CI/CD integration
This page is for the engineer adding vulkro-sf to a continuous
integration pipeline. The artifact you produce is a PR-time security
gate: every pull request runs the scan, and the build fails on
findings before merge.
The model
The standard pattern is the same across CI providers:
- Install
vulkro-sfinto the runner. On a self-hosted runner bake the binary into the image; on a hosted runner install it as the first step of the job. - Run
vulkro-sf scanover the project source. - Gate on the exit code:
0passes the job,1fails it (findings),2is a hard error. - Upload the SARIF (and optionally the HTML report) as a job artifact, so reviewers can read findings outside the runner log.
The sections below give a minimal working snippet for each major CI provider.
GitHub Actions
The recommended pattern uploads SARIF to GitHub Code Scanning, so findings render as inline PR comments and stay in the Security tab.
# .github/workflows/vulkro-sf.yml
name: Vulkro for Salesforce
on:
pull_request:
branches: [main]
push:
branches: [main]
permissions:
contents: read
security-events: write # required to upload SARIF
jobs:
scan:
runs-on: ubuntu-latest
steps:
- uses: actions/checkout@v4
- name: Install vulkro-sf
run: |
curl -fsSL https://dist.vulkro.com/install-sf.sh | bash
vulkro-sf --version
- name: Scan
run: |
vulkro-sf scan ./force-app \
--format sarif \
--min-confidence high \
-o vulkro-sf.sarif
# `vulkro-sf scan` exits 0 (clean), 1 (findings), 2 (error).
# We let exit 1 propagate so the job fails on findings.
- name: Upload SARIF
if: always()
uses: github/codeql-action/upload-sarif@v3
with:
sarif_file: vulkro-sf.sarif
category: vulkro-sf
- name: Archive HTML report
if: always()
uses: actions/upload-artifact@v4
with:
name: vulkro-sf-report
path: vulkro-sf.sarif
The if: always() on the upload step ensures the SARIF lands in Code
Scanning even when the scan exits 1; otherwise a failing scan would
skip the upload and reviewers would not see what failed.
GitLab CI
GitLab parses SARIF into its Vulnerability Report under the same
report:sast keyword.
# .gitlab-ci.yml
stages:
- security
vulkro-sf-scan:
stage: security
image: ubuntu:24.04
before_script:
- apt-get update && apt-get install -y curl ca-certificates
- curl -fsSL https://dist.vulkro.com/install-sf.sh | bash
- export PATH="/usr/local/bin:$PATH"
- vulkro-sf --version
script:
- vulkro-sf scan ./force-app
--format sarif
--min-confidence high
-o vulkro-sf.sarif
artifacts:
when: always
reports:
sast: vulkro-sf.sarif
paths:
- vulkro-sf.sarif
expire_in: 30 days
rules:
- if: $CI_PIPELINE_SOURCE == "merge_request_event"

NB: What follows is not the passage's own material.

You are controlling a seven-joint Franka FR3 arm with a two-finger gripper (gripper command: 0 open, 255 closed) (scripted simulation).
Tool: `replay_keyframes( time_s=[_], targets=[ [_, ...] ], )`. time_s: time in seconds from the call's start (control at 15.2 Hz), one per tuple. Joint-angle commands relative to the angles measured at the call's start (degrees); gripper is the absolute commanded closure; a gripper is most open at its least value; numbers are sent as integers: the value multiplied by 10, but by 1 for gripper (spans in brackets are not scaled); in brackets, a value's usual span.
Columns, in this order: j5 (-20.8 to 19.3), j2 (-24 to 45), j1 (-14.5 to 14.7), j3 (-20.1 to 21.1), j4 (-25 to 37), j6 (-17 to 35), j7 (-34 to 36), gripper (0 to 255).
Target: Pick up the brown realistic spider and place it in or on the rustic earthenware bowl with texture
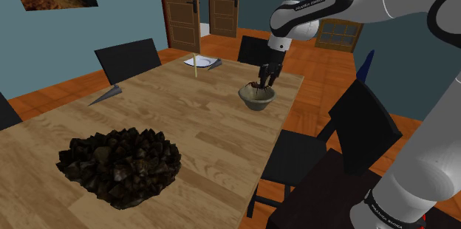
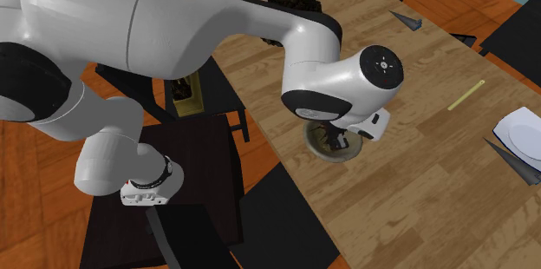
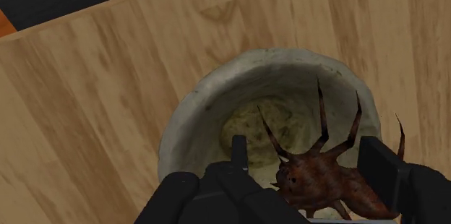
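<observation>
The brown spider (image 3: 318,181), with long spiky legs, is between my gripper's (image 3: 309,156) black fingers, directly above the inside of the grey-beige rough bowl (image 3: 209,92). The fingers stand wide apart; the one on the spider's head side does not touch its body. In the shoulder view the gripper (image 1: 266,78) points down just over the bowl (image 1: 257,100), near the table's right edge, with the spider (image 1: 255,85) at its tips. In the second exterior view the hand covers most of the bowl (image 2: 314,147).
A wooden table (image 1: 185,117) carries a heap of black rocks (image 1: 122,161) in front, a grey cone (image 1: 106,94), a yellow stick (image 1: 195,67) and a white plate (image 1: 202,61) at the back. Black chairs (image 1: 347,139) stand along the sides.
</observation>
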Motion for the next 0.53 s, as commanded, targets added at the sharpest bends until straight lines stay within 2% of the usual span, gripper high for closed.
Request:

- if: $CI_COMMIT_BRANCH == $CI_DEFAULT_BRANCH
The job fails when vulkro-sf scan exits 1, the SARIF appears under
the Security and Compliance tab of the merge request, and the
artifact is retained for 30 days.
Bitbucket Pipelines
# bitbucket-pipelines.yml
image: ubuntu:24.04
pipelines:
pull-requests:
'**':
- step:
name: Vulkro for Salesforce
script:
- apt-get update && apt-get install -y curl ca-certificates
- curl -fsSL https://dist.vulkro.com/install-sf.sh | bash
- export PATH="/usr/local/bin:$PATH"
- vulkro-sf scan ./force-app
--format sarif
--min-confidence high
-o vulkro-sf.sarif
artifacts:
- vulkro-sf.sarif
Bitbucket does not parse SARIF natively, but the artifact is
downloadable from the pipeline UI. Pair with a SARIF viewer (the
sarif-tools CLI or a JetBrains plugin) for human review.
The exit-code contract
Every vulkro-sf subcommand follows the same contract:
0: success, no findings. CI passes.1: scan completed and findings were reported. CI should fail the job.2: error (bad arguments, IO failure, project not detected, internal crash). CI should fail the job and surface stderr.
In every snippet above the CI provider's default behaviour (fail on
non-zero exit) handles this automatically. The split between 1 and
2 matters when a downstream step needs to distinguish "there are
findings to look at" from "the scan itself broke": gate notifications
or autoreviewer comments on exit 1, page on exit 2.